The signs of Hurricane Michael start in Pensacola. Red gas tanks and cases of water packed on trailers and yellow “out of service bags” wrapped around pumps at gas stations. Vans for recovery teams and an 18 wheeler for Feeding the Gulf Coast drive east on I-10.
Closer to Panama City, trees bent by the wind lean south pointing towards forests of pines snapped in half on October 10 by winds of 130 miles per hour. Awnings from gas stations and metal roofs from warehouses are still wrapped around oak trees now broken, brown and bare.
Piles of mattresses, lampshades, and tree limbs grow along neighborhood roads. Houses are covered by tarps as blue as the October sky. Generators run traffic lights as power lines hang from trees or stretch across the ground beside fallen utility poles and transformers. Crews in white trucks from Indiana, Michigan, Texas and Alabama work from dawn to dark putting them up again.
An 82-year old man uses a handsaw to clear the road in front of his house because someone has to do it. Stepping over fallen walls, Eddie stands next to his aquarium — the only thing left in the living room of the house he grew up in. From his bed, he can see where his father used to work at the firehouse across the street.
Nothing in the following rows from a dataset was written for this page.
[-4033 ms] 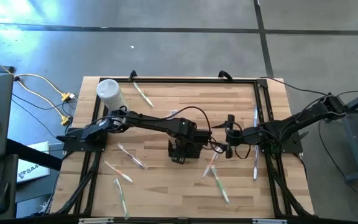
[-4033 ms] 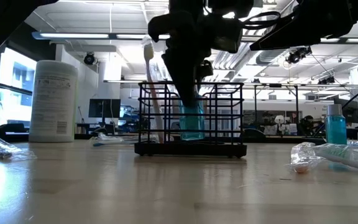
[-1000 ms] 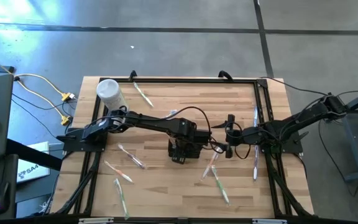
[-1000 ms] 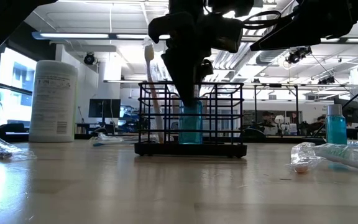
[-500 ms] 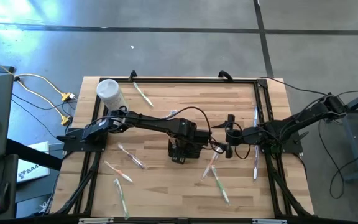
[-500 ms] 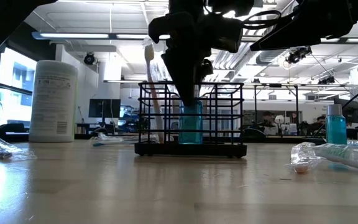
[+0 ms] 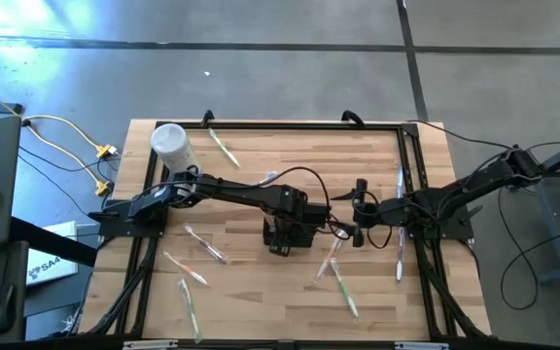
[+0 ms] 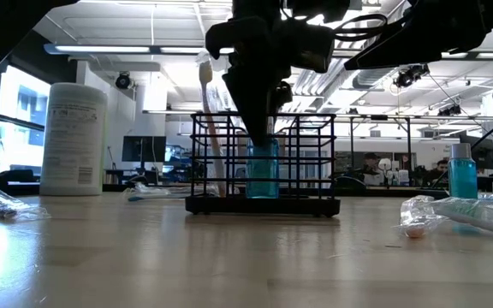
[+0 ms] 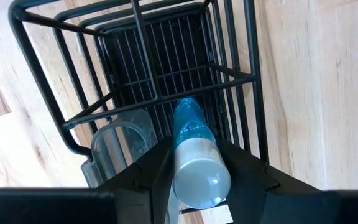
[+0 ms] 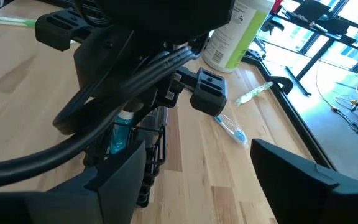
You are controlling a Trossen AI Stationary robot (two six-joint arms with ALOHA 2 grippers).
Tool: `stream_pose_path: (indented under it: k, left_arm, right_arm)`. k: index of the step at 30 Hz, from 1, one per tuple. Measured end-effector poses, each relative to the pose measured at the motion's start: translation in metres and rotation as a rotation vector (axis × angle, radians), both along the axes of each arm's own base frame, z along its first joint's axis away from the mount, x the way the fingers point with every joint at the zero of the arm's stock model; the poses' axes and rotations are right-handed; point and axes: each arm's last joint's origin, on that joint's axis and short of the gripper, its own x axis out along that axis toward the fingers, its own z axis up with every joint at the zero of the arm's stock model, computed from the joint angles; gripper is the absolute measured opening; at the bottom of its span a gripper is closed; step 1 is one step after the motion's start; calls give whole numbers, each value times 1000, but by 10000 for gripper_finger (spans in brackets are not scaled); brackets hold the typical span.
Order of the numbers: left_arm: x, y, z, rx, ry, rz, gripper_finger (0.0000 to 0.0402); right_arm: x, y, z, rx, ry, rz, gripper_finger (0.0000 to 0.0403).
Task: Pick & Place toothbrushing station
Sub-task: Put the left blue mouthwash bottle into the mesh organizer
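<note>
No readable writing: the label text on the white container (image 8: 74, 139) is too small for us to make out. The toothbrushing station (image 8: 262, 162), a black wire rack, is sitting upright mid-table. It's holding a white toothbrush (image 8: 208, 120). Our left gripper (image 9: 194, 163) is clamping a blue bottle (image 9: 193, 155) upright inside it. Our right gripper (image 10: 197, 165) is waiting alongside, fingers spread, gripping nothing.

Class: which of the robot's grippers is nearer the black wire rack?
Left. The left gripper holds a blue bottle inside the rack; the right gripper waits open beside it.
</note>
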Motion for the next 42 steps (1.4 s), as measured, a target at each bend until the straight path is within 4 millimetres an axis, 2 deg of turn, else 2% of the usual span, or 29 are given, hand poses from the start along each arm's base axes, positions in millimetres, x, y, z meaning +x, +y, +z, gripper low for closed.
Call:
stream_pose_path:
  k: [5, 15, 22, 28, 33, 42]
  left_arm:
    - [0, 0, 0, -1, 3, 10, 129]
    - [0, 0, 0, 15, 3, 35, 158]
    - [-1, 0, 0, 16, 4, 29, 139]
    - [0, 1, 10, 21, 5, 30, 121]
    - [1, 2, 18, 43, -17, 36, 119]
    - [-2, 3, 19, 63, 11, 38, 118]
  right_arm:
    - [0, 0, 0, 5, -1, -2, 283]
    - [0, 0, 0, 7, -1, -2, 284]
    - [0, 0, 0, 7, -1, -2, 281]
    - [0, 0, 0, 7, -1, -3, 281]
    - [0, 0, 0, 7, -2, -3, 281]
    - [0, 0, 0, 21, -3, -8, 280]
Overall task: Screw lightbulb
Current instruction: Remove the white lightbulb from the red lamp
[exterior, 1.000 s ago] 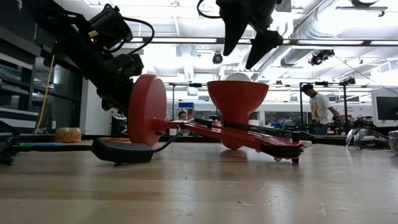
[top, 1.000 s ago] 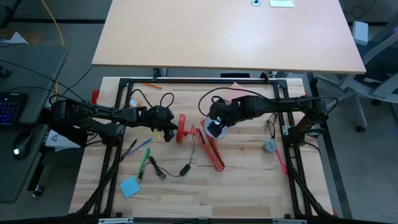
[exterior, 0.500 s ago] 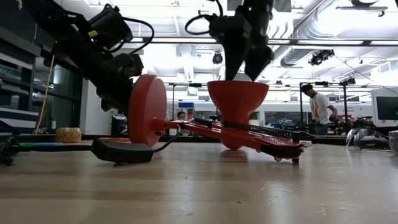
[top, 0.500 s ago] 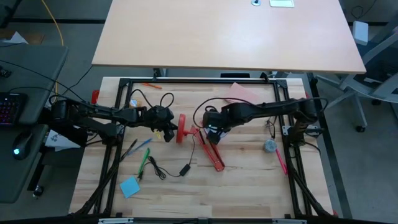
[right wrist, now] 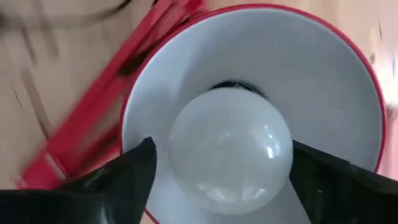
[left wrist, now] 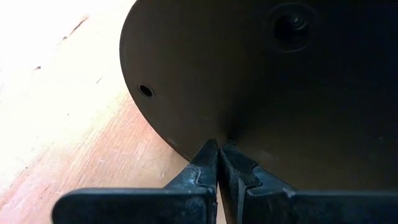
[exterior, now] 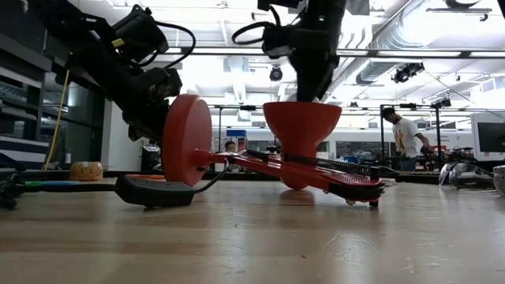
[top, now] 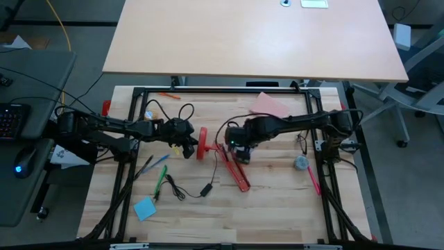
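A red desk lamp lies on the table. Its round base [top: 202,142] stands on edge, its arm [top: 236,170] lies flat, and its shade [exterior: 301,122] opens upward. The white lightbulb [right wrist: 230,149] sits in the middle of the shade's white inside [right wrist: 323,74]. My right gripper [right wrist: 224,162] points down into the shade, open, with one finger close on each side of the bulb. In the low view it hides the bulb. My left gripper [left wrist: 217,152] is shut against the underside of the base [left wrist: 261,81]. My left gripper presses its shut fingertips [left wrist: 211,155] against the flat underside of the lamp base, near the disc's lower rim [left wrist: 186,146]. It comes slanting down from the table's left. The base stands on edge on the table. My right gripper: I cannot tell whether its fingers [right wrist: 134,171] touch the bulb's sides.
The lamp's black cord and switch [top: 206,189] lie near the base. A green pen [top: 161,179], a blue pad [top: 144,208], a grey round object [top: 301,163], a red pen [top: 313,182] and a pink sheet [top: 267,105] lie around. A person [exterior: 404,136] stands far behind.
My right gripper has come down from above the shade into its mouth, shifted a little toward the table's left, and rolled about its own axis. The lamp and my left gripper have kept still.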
A couple asks how they can donate 1,000 meals to first responders.
Scott, a deputy in the Hernando County, Florida sheriff’s department, is here for a week through the department’s mutual aid program. He says local law enforcement is so busy they have no time to care for their families or recover their own houses buried under trees.
“We are watching out for the local officers and just saved one’s truck because it was the only thing his dad left to him,” he says.
There are the signs. “No fuel for the next 65 miles.” “Free tacos on Monday.” “You Loot We Shoot” and “You Steal We Kill” are spray painted on plywood propped up in front of houses and at the entrances to neighborhoods. “Help us Trump” is painted on a roof, and “Free Hot Meals” is written on a bedroom door on the side of Boat Race Road.
No power means hot meals must come from charcoal and fire. A boy, almost an Eagle Scout, feeds his neighbors with the skills he earned badges for. Churches and groups from out of town set up camps in parking lots with barbecue grills and propane burners, giving out burgers, jambalaya, and spaghetti as fast as they can make it. After a week of sandwiches, Pop-Tarts and food from the pantry, victims and workers say noodles and marinara sauce never tasted so good.
Standing in line, they share their stories of survival. Waiting in line six hours at a gas station. The cross she held while taking cover in the hall is the only thing she has left, but it kept her alive. The hurricane sounded like a train as it sucked the water from the bathtub and knocked down every tree in his yard. Her husband listened to her for once and they took their kids to Disney World that week; warning them that when they returned home nothing would be the same. With no cell service and blocked roads, he waited three days to find out his father is still alive.
Mike owns a welding company and planned the day of work around a hot meal for his crew– the first they have had since the storm. Using his trucks and equipment to clear trees or “jack up a building that was collapsing,” he does anything he can to help clients and friends. Several of his guys lost their homes, but helping others keeps their minds off their own problems a little while longer.
The destruction is overwhelming but Mike says it is surprising to watch the reaction of his community. “Everyone has been nice to each other and there is no meanness or bullying. I guess it takes something like this to bring us together,” he said. “Families are spending time together without electronics. After two days, my nine-year-old daughter got out her coloring books. This has made her a kid again.”
The largest hurricane to hit Florida brought together neighbors divided by politics. Cecile is the president of the local League of Women Voters and was preparing for “parties at the polls” on election day a few weeks away.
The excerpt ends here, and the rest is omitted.